Is it possible to independently learn to ride on the waves or still be sure to learn from this professional Surfer?
Based on the fact that Russian guys already ride a lot and among them there are no professional surfers, you can learn and not professional surfer.
It is better to take a few lessons. The first foundations will be understood and confidence that everything is doing right. There are a lot of nuances and is always good to be friend on Linapa, who suggests errors, or to shoot on the camera and analyze.
In general, in order to independently learn how to ride it is necessary to do this daily a couple of years.
Tell us a distinguishing feature of the sief?

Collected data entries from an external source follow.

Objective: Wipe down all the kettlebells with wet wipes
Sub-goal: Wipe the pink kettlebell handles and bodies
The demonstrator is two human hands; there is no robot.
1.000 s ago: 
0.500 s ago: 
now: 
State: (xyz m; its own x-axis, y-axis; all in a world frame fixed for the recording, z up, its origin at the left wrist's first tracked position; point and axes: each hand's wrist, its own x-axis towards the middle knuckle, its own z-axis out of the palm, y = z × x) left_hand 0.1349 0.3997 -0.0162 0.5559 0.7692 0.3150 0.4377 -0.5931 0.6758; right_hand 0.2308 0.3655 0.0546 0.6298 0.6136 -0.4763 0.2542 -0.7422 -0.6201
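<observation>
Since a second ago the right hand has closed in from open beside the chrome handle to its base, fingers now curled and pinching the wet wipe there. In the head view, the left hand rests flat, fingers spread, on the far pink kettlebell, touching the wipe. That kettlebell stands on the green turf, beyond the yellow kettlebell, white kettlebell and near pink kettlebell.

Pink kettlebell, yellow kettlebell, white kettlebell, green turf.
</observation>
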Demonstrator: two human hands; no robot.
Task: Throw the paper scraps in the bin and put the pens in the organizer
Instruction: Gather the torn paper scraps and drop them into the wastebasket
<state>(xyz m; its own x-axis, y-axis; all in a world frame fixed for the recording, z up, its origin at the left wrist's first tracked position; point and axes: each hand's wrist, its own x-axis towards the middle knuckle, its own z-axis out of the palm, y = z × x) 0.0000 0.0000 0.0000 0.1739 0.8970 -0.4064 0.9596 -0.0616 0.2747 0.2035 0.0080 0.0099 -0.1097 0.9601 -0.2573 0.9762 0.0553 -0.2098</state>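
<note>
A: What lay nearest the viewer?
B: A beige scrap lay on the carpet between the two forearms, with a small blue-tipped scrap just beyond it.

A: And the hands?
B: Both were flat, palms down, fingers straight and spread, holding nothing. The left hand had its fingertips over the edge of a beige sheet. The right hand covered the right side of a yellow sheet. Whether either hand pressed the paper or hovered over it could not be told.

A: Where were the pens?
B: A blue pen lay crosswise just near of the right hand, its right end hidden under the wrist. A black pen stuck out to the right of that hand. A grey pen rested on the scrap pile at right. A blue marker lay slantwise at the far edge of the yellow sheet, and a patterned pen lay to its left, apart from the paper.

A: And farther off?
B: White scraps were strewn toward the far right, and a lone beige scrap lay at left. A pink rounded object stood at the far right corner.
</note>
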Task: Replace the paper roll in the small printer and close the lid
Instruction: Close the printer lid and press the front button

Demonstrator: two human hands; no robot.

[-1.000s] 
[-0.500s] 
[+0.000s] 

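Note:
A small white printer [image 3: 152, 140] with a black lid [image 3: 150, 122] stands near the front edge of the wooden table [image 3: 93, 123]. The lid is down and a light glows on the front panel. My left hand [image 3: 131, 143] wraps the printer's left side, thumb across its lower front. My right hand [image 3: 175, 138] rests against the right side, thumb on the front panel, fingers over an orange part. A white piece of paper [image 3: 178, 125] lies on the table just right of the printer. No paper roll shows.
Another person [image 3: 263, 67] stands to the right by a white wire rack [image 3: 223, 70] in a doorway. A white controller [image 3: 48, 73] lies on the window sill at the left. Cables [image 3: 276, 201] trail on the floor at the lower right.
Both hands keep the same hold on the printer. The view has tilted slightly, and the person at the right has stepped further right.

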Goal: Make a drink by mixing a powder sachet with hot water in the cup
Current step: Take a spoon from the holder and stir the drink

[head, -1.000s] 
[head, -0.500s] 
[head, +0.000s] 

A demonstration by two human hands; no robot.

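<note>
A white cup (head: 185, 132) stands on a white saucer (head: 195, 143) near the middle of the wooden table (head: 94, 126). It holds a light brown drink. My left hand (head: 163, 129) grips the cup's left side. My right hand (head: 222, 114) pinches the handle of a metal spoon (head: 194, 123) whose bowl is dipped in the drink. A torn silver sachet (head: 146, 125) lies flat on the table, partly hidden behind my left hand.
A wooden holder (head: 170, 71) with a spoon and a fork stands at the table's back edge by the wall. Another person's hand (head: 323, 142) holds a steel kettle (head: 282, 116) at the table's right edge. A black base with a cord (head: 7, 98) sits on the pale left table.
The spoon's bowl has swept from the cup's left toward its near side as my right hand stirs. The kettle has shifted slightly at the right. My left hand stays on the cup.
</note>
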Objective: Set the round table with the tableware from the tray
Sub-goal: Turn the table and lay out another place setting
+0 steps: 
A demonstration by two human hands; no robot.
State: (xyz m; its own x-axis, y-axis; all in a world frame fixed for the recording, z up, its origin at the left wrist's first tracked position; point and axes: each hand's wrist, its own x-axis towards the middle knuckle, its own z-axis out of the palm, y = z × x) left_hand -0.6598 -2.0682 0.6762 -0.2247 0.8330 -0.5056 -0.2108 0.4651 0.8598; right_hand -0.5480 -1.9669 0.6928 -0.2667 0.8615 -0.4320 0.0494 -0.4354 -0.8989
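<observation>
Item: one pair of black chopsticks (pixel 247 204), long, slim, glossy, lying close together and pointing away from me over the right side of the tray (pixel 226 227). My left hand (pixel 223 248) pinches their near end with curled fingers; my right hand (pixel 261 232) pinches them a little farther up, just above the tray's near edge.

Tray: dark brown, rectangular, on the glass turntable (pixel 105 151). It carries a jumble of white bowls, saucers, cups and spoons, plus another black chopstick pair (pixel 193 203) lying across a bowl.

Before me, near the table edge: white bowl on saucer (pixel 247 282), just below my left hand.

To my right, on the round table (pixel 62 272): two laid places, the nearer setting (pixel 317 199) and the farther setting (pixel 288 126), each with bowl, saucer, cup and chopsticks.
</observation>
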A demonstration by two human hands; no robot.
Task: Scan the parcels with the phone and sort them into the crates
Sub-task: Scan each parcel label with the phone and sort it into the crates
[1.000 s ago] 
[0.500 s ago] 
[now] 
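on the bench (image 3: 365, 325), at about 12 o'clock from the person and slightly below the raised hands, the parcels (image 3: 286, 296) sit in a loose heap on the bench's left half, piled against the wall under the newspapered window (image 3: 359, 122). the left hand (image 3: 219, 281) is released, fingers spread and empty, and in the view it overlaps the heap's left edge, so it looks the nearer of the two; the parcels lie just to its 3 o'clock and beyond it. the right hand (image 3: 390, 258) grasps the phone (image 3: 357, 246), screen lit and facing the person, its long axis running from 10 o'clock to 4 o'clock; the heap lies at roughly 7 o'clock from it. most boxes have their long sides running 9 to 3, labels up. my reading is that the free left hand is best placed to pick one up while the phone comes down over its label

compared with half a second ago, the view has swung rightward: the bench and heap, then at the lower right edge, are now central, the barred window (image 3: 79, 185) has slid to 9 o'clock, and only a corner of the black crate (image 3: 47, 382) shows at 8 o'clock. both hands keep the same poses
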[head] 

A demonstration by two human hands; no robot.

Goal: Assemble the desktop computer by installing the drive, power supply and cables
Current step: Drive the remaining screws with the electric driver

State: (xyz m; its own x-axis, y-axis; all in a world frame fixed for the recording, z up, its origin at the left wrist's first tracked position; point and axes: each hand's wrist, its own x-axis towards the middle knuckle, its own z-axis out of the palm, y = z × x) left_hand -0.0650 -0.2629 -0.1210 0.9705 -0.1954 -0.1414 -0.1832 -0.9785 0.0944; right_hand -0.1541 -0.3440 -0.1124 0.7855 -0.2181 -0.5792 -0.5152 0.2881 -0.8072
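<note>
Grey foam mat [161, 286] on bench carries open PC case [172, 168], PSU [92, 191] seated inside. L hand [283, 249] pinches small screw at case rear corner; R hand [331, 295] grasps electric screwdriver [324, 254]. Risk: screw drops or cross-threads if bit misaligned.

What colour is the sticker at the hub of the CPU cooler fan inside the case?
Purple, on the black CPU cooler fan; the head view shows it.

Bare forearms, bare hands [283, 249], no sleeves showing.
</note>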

It is difficult to answer this question, there are stereotypes and there is a classic image of the surfer, but on the fact when you ride, the video of real lovers and they are completely all different.
Probably the best feature of any sief ; this health taut.
What you most remembered in your travels? Tell me fragments about what people remember, what spaces, beautiful places, some funny cases can?
Probably my journey began when I only took the surfing. This hobby turned my life and now the whole way of life is spinning around the seas and oceans.
What I especially want to note this harmonization of the "nervous system" by visual images. Already, probably, thousands of dawns / sunsets were absorbed on Lainapa.
Permanent monitoring of the moon to control the phases of tides and swells already on the subconscious level.
It is difficult to allocate people, different people ride on different sleds, and especially when you ride the whole focus falls on the ocean and waves, people are secondary.
Finally, give a couple of tips for a person with a great desire to learn to surf, but which, in addition to the theory, nothing else knows about.